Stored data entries
• • • • • • •
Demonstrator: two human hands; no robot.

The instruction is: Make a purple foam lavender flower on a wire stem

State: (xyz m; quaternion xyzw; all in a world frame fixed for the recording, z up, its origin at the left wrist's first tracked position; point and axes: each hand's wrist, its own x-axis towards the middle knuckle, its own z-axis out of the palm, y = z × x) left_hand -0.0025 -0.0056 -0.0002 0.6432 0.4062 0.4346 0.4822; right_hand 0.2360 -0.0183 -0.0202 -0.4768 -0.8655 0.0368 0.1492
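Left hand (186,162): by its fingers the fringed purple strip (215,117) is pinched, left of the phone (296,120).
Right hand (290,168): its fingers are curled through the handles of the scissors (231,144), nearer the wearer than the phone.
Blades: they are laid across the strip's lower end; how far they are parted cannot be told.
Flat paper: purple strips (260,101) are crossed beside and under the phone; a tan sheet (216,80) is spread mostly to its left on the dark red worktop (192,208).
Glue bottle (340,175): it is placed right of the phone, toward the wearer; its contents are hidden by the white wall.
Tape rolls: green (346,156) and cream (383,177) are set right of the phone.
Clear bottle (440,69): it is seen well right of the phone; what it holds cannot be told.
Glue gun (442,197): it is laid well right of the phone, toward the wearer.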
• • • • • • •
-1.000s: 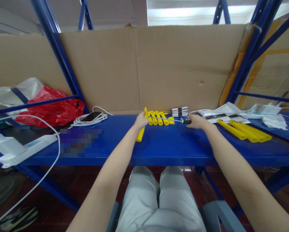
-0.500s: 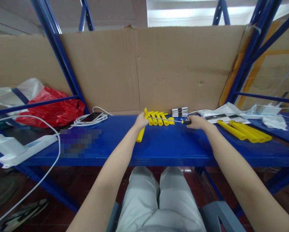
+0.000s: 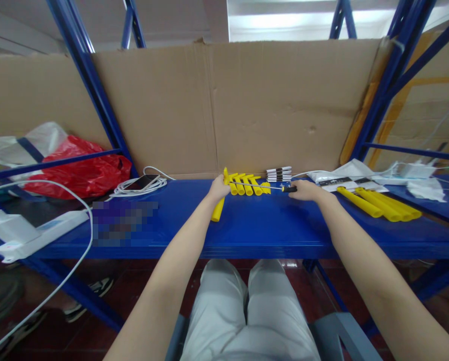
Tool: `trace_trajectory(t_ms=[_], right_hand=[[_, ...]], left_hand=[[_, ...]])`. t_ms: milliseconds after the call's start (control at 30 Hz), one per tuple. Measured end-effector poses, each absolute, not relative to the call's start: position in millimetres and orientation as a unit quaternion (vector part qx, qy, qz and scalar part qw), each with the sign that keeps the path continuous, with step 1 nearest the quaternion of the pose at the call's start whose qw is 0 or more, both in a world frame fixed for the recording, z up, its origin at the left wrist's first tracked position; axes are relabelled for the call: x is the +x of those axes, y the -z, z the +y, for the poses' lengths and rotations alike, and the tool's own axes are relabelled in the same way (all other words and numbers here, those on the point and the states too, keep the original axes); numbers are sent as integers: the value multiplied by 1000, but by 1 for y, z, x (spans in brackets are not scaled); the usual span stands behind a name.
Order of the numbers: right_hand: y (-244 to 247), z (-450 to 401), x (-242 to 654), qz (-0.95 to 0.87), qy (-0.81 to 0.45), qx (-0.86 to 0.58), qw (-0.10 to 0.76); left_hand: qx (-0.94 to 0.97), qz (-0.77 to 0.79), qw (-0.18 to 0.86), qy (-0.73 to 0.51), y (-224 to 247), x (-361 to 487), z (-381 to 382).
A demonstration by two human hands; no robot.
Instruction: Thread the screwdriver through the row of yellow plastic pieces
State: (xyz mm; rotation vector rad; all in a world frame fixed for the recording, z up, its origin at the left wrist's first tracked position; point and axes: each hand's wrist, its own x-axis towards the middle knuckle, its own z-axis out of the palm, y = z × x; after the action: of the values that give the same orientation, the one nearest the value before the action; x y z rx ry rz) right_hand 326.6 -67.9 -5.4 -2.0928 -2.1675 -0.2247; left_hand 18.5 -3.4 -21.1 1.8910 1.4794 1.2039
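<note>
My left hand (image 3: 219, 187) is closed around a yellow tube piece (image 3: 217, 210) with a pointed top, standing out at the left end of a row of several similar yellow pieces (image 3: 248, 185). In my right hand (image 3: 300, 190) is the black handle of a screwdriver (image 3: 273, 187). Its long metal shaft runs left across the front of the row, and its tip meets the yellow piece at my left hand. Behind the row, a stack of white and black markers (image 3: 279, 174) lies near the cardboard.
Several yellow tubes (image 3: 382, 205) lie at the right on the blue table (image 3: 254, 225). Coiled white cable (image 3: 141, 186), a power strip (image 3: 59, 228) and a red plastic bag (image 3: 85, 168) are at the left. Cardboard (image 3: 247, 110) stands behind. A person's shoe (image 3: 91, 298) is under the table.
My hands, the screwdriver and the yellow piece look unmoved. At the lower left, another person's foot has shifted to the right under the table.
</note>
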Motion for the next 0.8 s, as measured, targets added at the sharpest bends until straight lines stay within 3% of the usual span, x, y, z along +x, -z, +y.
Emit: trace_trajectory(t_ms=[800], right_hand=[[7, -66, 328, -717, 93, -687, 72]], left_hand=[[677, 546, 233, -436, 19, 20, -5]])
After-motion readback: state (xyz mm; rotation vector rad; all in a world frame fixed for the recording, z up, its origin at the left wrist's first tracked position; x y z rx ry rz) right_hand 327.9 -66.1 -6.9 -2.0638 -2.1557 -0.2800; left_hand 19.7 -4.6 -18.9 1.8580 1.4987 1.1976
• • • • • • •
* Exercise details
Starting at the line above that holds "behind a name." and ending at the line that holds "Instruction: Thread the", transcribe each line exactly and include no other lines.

* Exercise solution
Tool: `trace_trajectory(t_ms=[_], right_hand=[[_, ...]], left_hand=[[_, ...]])`. t_ms: milliseconds after the call's start (control at 30 Hz), one per tuple. Measured end-effector poses, each absolute, not relative to the call's start: position in millimetres and orientation as a unit quaternion (vector part qx, qy, qz and scalar part qw), each with the sign that keeps the path continuous, with step 1 nearest the quaternion of the pose at the call's start whose qw is 0 or more, both in a world frame fixed for the recording, z up, its origin at the left wrist's first tracked position; axes are relabelled for the call: x is the +x of those axes, y the -z, z the +y, for the poses' lengths and rotations alike, and the tool's own axes are relabelled in the same way (all other words and numbers here, those on the point and the states too, keep the original axes); numbers are sent as integers: the value multiplied by 1000, but by 1 for y, z, x (spans in brackets are not scaled); the usual span stands behind a name.
Order of the numbers: right_hand: y (-244 to 247), z (-450 to 401), x (-242 to 654), qz (-0.95 to 0.87), qy (-0.81 to 0.45), qx (-0.86 to 0.58), qw (-0.10 to 0.76); left_hand: qx (-0.94 to 0.97), qz (-0.77 to 0.79), qw (-0.18 to 0.86), qy (-0.73 to 0.51), y (-224 to 247), x (-361 to 487), z (-381 to 382).
A demonstration by two human hands; no robot.
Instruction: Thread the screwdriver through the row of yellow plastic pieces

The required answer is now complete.